Action item →
The required output is a copy of each line in the material below that includes "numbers".

┄┄┄┄┄┄

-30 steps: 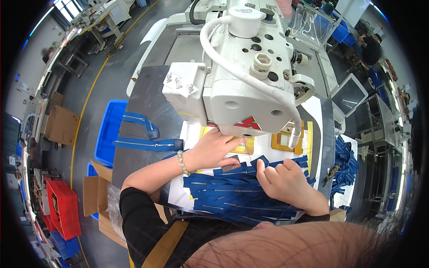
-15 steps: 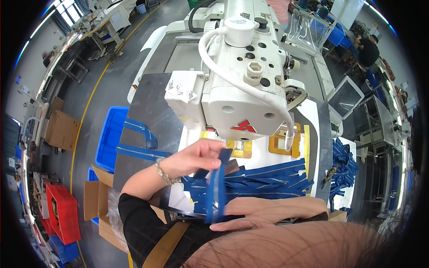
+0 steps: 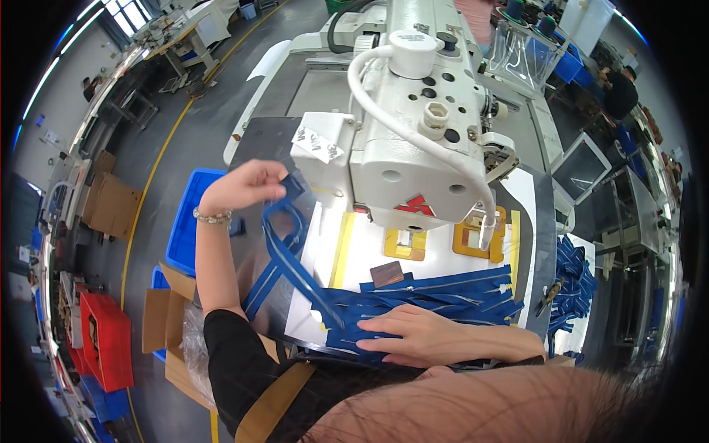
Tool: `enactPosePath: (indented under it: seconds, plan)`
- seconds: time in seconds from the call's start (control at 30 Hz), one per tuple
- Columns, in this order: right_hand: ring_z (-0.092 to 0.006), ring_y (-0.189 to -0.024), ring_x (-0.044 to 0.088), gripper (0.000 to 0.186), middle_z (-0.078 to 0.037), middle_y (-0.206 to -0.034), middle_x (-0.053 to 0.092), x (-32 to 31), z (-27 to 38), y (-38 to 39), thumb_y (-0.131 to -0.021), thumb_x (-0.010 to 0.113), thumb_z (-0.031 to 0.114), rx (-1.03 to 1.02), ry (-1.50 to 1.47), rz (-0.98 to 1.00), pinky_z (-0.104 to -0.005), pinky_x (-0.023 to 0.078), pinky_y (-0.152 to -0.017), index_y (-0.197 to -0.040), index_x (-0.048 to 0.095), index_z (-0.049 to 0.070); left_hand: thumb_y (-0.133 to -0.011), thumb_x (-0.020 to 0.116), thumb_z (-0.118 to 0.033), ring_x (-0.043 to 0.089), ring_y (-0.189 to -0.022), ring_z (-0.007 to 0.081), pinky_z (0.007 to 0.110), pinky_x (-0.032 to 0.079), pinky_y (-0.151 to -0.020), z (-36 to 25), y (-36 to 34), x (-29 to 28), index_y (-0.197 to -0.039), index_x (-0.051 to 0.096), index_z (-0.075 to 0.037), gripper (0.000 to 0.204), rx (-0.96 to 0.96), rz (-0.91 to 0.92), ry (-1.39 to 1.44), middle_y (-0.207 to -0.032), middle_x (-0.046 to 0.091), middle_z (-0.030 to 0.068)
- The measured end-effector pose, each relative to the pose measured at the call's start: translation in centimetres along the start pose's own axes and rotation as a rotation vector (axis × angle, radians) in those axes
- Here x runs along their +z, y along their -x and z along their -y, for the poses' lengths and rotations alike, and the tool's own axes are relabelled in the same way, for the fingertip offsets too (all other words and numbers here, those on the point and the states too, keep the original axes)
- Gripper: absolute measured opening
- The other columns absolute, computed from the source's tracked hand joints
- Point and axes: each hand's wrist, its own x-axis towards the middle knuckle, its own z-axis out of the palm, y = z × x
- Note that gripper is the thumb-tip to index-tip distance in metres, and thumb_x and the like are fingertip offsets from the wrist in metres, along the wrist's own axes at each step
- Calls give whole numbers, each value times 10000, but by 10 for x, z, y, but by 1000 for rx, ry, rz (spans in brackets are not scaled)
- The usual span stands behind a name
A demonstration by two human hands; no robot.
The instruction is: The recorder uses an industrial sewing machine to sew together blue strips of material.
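Observation:
My left hand (image 3: 247, 186) is raised over the dark plate at the left of the sewing machine, its fingers pinched on the end of a blue zipper (image 3: 299, 275). The strip loops below the fingers and trails down to the pile. Other blue zipper tape lies close beside it, partly overlapped. My right hand (image 3: 425, 334) rests on the pile of blue zippers (image 3: 458, 297), fingers stretched out and holding nothing. A small brown rectangular piece (image 3: 387, 274) lies at the pile's far edge.
The white sewing machine head (image 3: 413, 173) stands beyond the pile, with yellow-framed clamps (image 3: 405, 244) under it. Another zipper heap (image 3: 572, 284) with a small metal tool (image 3: 548, 293) lies at right. At left are a blue bin (image 3: 185, 229), a cardboard box (image 3: 171, 317) and a red crate (image 3: 105, 343).
My left hand has moved left and away from me, carrying the zipper from above the pile to the dark plate. My right hand's fingers now spread on the pile. The view has shifted slightly.

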Motion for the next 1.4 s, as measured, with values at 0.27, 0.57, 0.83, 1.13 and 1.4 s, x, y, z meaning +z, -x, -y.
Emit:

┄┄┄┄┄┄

Task solution →
- Here x runs along their +z, y along their -x and z along their -y, for the poses' lengths and rotations alike, and the tool's own axes are relabelled in the same way, for the fingertip offsets too (all other words and numbers here, those on the point and the states too, keep the original axes)
- Calls give whole numbers, each value times 10000, but by 10 for x, z, y, but by 1000 for rx, ry, rz (spans in brackets are not scaled)

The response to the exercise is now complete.